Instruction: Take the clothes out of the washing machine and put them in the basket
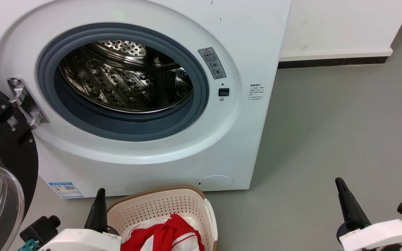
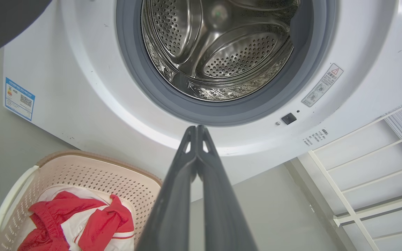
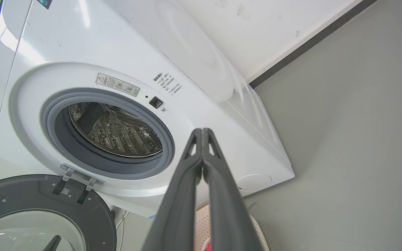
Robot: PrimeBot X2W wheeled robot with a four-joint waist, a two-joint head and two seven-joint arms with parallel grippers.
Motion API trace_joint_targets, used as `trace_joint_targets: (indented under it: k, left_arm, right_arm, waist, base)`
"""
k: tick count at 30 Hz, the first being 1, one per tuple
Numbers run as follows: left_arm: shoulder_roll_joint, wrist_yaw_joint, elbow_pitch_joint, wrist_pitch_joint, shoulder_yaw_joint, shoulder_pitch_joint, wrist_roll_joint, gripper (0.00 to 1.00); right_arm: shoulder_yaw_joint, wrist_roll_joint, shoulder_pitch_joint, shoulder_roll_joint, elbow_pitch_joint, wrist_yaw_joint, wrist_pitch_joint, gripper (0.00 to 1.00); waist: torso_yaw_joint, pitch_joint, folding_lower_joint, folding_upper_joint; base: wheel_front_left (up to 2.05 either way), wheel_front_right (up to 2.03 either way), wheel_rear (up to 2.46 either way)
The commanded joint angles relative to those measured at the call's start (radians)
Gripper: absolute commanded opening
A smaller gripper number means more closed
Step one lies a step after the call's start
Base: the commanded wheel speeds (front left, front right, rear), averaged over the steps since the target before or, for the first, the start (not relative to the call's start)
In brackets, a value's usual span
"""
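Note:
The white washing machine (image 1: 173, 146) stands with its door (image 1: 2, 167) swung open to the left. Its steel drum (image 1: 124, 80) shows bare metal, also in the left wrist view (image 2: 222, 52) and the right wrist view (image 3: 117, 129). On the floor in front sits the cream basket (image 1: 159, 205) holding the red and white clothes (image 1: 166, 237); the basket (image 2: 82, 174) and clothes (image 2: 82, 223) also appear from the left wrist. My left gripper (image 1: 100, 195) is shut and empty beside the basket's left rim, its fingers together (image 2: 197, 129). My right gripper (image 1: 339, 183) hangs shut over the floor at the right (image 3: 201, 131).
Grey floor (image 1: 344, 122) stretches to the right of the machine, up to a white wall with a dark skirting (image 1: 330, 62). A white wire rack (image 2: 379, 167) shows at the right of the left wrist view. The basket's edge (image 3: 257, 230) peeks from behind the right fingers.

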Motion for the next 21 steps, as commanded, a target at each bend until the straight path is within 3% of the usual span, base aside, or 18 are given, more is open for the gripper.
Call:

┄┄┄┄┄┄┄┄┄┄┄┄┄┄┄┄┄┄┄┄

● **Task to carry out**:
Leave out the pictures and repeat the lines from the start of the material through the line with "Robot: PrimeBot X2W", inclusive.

● **The answer**:
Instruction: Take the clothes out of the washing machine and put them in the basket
Robot: PrimeBot X2W wheeled robot with a four-joint waist, a two-joint head and two seven-joint arms with parallel grippers.

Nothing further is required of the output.